As we know, swimming pools can be costly to heat and cool. Unfortunately, as Frumkin explained, it is currently too expensive to upgrade an existing pool to be more efficient. “It’s primarily in new construction. It’s very expensive to retrofit it. But they may run the pipes a certain distance below the ground to keep the water a certain temperature. Most of these things are done when you are replacing say, for example, a pool heater. It’s very rare that I see them pay a lot of money to change to geothermal. My experience with community associations and other buildings is that it’s based on replacing existing equipment. It’s based on making modifications to the building envelope,” he said.

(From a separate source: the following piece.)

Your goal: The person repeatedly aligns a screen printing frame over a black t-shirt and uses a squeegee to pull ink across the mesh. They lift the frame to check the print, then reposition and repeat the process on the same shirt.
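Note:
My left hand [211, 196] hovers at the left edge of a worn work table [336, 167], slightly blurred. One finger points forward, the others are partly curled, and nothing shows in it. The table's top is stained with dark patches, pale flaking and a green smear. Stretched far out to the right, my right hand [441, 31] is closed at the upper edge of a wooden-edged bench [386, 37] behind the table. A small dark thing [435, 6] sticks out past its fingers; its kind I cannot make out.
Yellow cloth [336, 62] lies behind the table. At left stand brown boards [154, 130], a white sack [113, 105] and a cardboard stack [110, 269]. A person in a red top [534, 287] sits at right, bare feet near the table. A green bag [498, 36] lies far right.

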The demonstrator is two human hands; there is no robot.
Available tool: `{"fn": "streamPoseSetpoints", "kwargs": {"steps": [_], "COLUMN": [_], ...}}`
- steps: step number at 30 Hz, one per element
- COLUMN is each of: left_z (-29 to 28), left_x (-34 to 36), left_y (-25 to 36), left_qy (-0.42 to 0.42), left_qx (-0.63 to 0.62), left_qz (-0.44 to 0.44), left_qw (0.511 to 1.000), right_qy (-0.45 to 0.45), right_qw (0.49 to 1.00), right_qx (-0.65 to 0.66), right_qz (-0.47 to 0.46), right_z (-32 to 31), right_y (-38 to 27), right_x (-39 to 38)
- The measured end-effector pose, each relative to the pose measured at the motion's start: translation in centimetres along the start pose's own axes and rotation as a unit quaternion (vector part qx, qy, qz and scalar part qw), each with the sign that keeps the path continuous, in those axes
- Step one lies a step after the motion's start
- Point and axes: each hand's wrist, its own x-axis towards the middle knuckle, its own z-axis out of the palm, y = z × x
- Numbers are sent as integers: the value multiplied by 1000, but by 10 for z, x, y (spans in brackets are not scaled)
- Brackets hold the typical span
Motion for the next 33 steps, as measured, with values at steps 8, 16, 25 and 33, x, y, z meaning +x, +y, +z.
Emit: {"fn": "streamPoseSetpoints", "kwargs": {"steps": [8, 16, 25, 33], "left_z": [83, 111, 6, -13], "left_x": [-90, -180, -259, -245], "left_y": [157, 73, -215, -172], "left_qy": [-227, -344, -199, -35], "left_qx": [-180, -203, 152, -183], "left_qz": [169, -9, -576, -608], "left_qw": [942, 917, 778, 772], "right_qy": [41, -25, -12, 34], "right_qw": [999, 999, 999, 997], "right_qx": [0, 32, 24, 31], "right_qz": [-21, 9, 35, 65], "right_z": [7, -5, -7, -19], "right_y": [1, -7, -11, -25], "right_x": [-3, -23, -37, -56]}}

“I’ve seen situations where a new building has been designed to be high-efficiency, and the problems encountered are from the complexity of operating the systems within the building. In some cases, the management company that comes in to run the building is not experienced enough and do not know how to operate the equipment to make it efficient. So it defeats the purpose of it being an efficient building,” Frumkin continued.
Are there any green techniques when it comes to water? “The thing that costs a lot with water is pumping. There are pumps that pump water, and they use a huge amount of energy. In terms of reducing the amount of water, you are talking about high-efficiency shower heads. For existing buildings, you are very rarely going to see any modifications in terms of water. The place you see that is in new construction,” Frumkin said.
How can windows and doors play a role in saving energy? “Windows and doors are huge opportunities to save a lot of money,” Frumkin noted. “Clearly, when you replace windows on a building, you have to spend time making sure that you are using windows that don’t let heat and cold through them,” he said. He also gave this example: “We did a window replacement project on a community a number of years ago where they spent millions of dollars on new windows. But then as soon as you figured out the energy savings because of those new windows, they paid for themselves within four or five years.”
Frumkin left us with this advice for communities looking to go green. “The key to getting it done is they really need to look at reserve studies in a different way, where it’s not just the cost of replacement. You have to take into account the cost of energy and the cost of maintenance, when you make your decisions on your reserve study, in terms of what you’re going to replace things with.”